Now you can test a PR with the buildbots before merging!

Testing PRs with buildbots :robot:

After some work (and updating the buildbot server to Python3.8), I am happy to announce that is now possible to test a Pull Request with the buildbot fleet on demand by just by adding a label (:hammer: test-with-buildbots):


When you add this label to an existing Pull Request:

  • A build will be immediately triggered in a selected subset of the stable buildbots. Every buildbot will report to the PR the build status (like Travis, Azure Pipelines…etc). This is what you will see:

  • As long as the label is in the Pull Request every new commit to the pr will be tested with the buildbots in the same way that Travis or Azure Pipelines tests every commit that is pushed to the PR. As requested, the label will be removed once a build is scheduled. If you want to test again, you should add the label once more.
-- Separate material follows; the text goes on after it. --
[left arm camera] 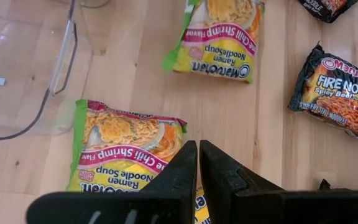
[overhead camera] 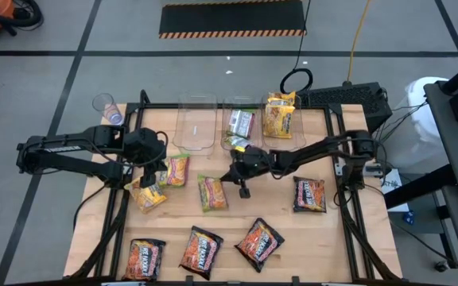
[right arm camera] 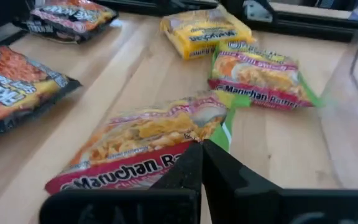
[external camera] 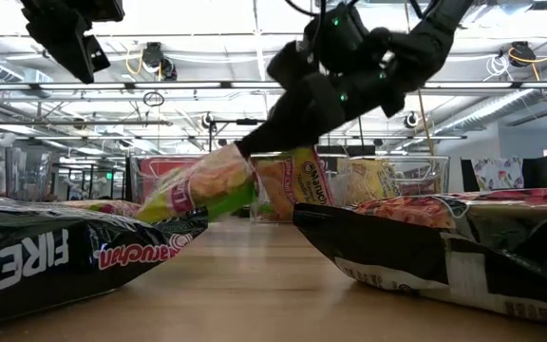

  • Clicking the “Details” link in the GitHub status will bring you to the builder page if you want to read logs or see the build live.

  • The checks are not required to merge the PR. This means that if you decide so, you can proceed and merge the PR even if a buildbot is failing (for example, if the failure is unrelated to the PR).

In the buildbot page you can distinguish all the builders that are building PRs by a new Pull Request label:

When to use the new label :man_student:

Using the buildbots before merging will be especially useful in the following situations:

  • You are reviewing a big C PR and you want to make sure that there are no refleaks by using the refleak-detection builders. These builders take more time but will tell you if the PR has some sneaky reference leaks. :medal_sports:

  • You want to make sure that the PR builds on all platforms. We have a big collection of platforms (various versions of Windows, macOS, linux distros) and configurations (debug, non-debug, PGO/LTO, LTO, clang sanitizers…) and if you want to make sure that a PR that you suspect may behave differently by platform (like adding new POSIX functions) will not break later, is a good practice to test with the buildbots first.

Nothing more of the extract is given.